透過玻璃屋頂,能看到裡面開得鮮艷的花,夜色里散發出馥郁的芳香。
夜司墨接通電話,沉聲道:「什麼事?」
暗七的聲音傳來,「少主,上次關於顧闌珊的事,查出一些眉目了。」
夜司墨眉心一跳,「快說!」 「是。」暗七頓了頓,道:「據這段時間的調查,我發現當年顧闌珊和沐亦德分開后,中間有一段時間失去了聯繫,後來也不知道是通過什麼方式,兩人又聯繫上了,時間差不多就是顧闌珊懷孕之前的幾個月
。」 「後來,顧闌珊和他的聯繫就一直沒有斷過,當年您流落到海市的時候,據我估計,顧闌珊收留您的時候,還不知道您的身份,沐亦德是個老狐狸,想必不會將一些政治上的東西告訴一個女人,而那一年半
的時間,恰巧因為政變,沐亦德忙著穩定局勢和上位,所以沒時間去找她,也就因為如此,您才能在海市呆下來。」
「但是一年半之後,沐亦德抽出身來,兩人再度聯繫,大概就是在那個時候,顧闌珊知道了您的身份,悄悄將這件事告訴了沐亦德,才導致後來沐家的追殺,以及……夜喬生為了救您而犧牲的事。」
夜司墨感覺自己的血液幾乎在那一刻凝固。
半響,他才找回自己的聲音,問:「你確定?」
暗七低沉的聲音傳過來,「不確定,但可能性很大,因為,我查到,就在殺手出現之前的那一晚,顧闌珊給沐亦德打了個電話。」
轟——
像是有什麼東西突然在腦海里炸開,夜司墨只覺腦中頓時一片空白,心中原本不願意去相信的可能,在此刻彷彿變成事實。
暗七許久沒聽到他的聲音,關切地喊了一聲:「少主?」
夜司墨動了動嘴唇,半響,艱澀地道:「沒事。」
暗七似乎也滯了一下,沉聲道:「這件事,是大人之間的事,當年菲菲小姐還小,應該不關她的事,所以您……」
夜司墨凄涼的勾了勾唇角。
他當然知道,這不關她的事。
可是,正因如此,他要怎樣才能告訴她……告訴她,菲菲就是你,你就是菲菲。
當年,他們曾有那麼快樂的一段時光,他們原本可以一起長大,青梅竹馬,但是這一切,卻因一個告密電話全部毀去,而那個告密的人,很有可能就是她的親生母親。
要怎樣告訴她,她的親生母親,很有可能就是當年揭發他身份的兇手,要怎要告訴她,她的親生母親,很有可能就是害得他的養父夜喬生喪命的幫凶?
暖暖,你要如何來承擔這樣的痛苦?
夜司墨只覺心口像是被什麼東西堵住,悶得喘不過氣來,又像是被什麼東西用力絞著,恨不得將它絞碎那樣。

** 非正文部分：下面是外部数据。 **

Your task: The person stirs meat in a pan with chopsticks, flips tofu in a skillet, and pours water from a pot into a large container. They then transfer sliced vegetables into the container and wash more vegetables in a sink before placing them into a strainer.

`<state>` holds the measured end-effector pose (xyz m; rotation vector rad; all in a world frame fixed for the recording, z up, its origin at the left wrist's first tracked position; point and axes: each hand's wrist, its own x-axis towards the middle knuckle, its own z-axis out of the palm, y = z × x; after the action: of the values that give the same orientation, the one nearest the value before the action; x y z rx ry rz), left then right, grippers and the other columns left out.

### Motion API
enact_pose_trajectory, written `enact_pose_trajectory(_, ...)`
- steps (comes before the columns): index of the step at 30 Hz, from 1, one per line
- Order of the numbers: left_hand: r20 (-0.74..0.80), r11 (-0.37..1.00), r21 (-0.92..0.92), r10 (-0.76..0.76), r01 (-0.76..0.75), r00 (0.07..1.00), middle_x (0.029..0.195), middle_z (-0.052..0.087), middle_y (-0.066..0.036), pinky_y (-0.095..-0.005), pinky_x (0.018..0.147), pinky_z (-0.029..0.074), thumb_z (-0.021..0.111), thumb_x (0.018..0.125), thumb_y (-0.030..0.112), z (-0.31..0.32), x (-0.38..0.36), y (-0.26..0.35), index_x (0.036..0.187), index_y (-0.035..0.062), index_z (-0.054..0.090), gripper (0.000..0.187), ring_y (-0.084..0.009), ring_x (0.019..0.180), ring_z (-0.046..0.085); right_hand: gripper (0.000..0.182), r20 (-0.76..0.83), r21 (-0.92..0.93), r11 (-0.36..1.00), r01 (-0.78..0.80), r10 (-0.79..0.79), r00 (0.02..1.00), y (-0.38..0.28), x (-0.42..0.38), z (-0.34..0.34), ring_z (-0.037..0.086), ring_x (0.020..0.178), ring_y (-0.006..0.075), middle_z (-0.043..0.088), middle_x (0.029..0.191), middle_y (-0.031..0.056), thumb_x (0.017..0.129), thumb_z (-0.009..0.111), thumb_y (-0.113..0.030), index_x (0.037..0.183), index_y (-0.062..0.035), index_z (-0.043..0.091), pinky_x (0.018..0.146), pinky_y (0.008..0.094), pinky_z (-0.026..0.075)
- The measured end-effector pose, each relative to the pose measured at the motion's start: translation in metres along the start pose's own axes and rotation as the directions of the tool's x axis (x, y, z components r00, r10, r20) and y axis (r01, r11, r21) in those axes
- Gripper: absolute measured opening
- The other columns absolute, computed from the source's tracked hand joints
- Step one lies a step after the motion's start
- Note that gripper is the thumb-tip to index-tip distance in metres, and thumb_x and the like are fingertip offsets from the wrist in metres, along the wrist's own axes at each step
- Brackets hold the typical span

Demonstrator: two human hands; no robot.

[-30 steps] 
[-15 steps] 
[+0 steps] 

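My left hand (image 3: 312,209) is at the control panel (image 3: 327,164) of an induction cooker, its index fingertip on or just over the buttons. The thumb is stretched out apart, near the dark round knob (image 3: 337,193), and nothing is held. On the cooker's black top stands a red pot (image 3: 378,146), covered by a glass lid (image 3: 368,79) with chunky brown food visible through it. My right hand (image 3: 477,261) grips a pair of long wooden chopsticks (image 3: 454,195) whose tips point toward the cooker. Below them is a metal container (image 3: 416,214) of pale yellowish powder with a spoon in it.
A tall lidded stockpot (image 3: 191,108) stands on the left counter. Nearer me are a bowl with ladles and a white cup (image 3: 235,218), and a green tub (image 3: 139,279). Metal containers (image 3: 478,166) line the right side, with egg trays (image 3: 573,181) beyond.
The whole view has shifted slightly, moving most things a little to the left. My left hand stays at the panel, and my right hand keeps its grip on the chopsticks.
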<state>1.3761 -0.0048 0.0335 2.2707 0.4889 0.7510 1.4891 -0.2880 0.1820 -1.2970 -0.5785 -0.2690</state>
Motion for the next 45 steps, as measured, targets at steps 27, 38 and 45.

他捂著心臟的位置,靠在牆上,努力呼吸著,臉色漸漸發白。
「這件事,我知道了,以後不許再提起,就這樣。」
夜司墨掛了電話,然後倉皇的向書房奔去。
——
夏暖暖一直在卧室里靜靜地等著。
等了快兩個小時,夜司墨還是沒有回來。
她抱著被子,坐在床上,諾大的卧室空蕩蕩的,到處都是男人的氣息,以及曾經兩人歡愛后留下的回憶。
她的眼眶,莫名酸脹。
像是有淚要從裡面流出來,但是她告訴自己,不能哭。
哭解決不了問題,有什麼事,兩個人坐下來靜靜的說清楚就好了,又有什麼大不了的?
他不是已經鬆口了,打算告訴她了么?
想到這裡,夏暖暖又看了眼時間。
已經快凌晨一點了。
他為什麼還不回來?
接什麼電話要接這麼久?
她終究忍不住,掀開被子下床,往外走去。
走到一半,在走廊里碰到還沒去睡覺的秦管家,出聲問道:「秦管家,夜司墨呢?你知道他在哪裡嗎?」
秦管家的目光微微閃爍了一下,支吾道:「呃,少爺啊?他、他……」
夏暖暖皺眉不解地看著他。
秦管家躲不開她的目光,只能硬著頭皮說道:「少爺在書房裡睡覺呢,他說,今晚就睡書房了,讓少夫人早些休息。」
夏暖暖:「……」
面色白了一下,後退一步。
心,像有什麼東西裂開,輕輕的,靜靜的,沒發出聲音,卻疼痛入骨。
半響,才輕輕出聲,「他,真這麼說?」
「嗯。」秦管家很不情願的點點頭,像是怕她誤會什麼,又連忙解釋。
「少夫人,您別胡思亂想,少爺今天大概是累了,畢竟晚上應酬喝了酒,回來又和您吵了一架,他估計這會兒困了,又怕酒氣擾到您,所以才……」
夏暖暖出聲打斷他,「不用說了。」
她的眼眶泛紅,裡面氤氳著霧氣,卻抬起臉揚起下巴倔強的不讓淚水落下,沉聲說道:「什麼都不用再說,我明白了。」
說完,轉身,步伐虛浮地離開。
回到房間,將門一關,頓時淚如雨下。
他躲她。
他竟然躲她。
就為了這件事,就為了不回答她那個問題,他竟然躲去書房。 這算什麼?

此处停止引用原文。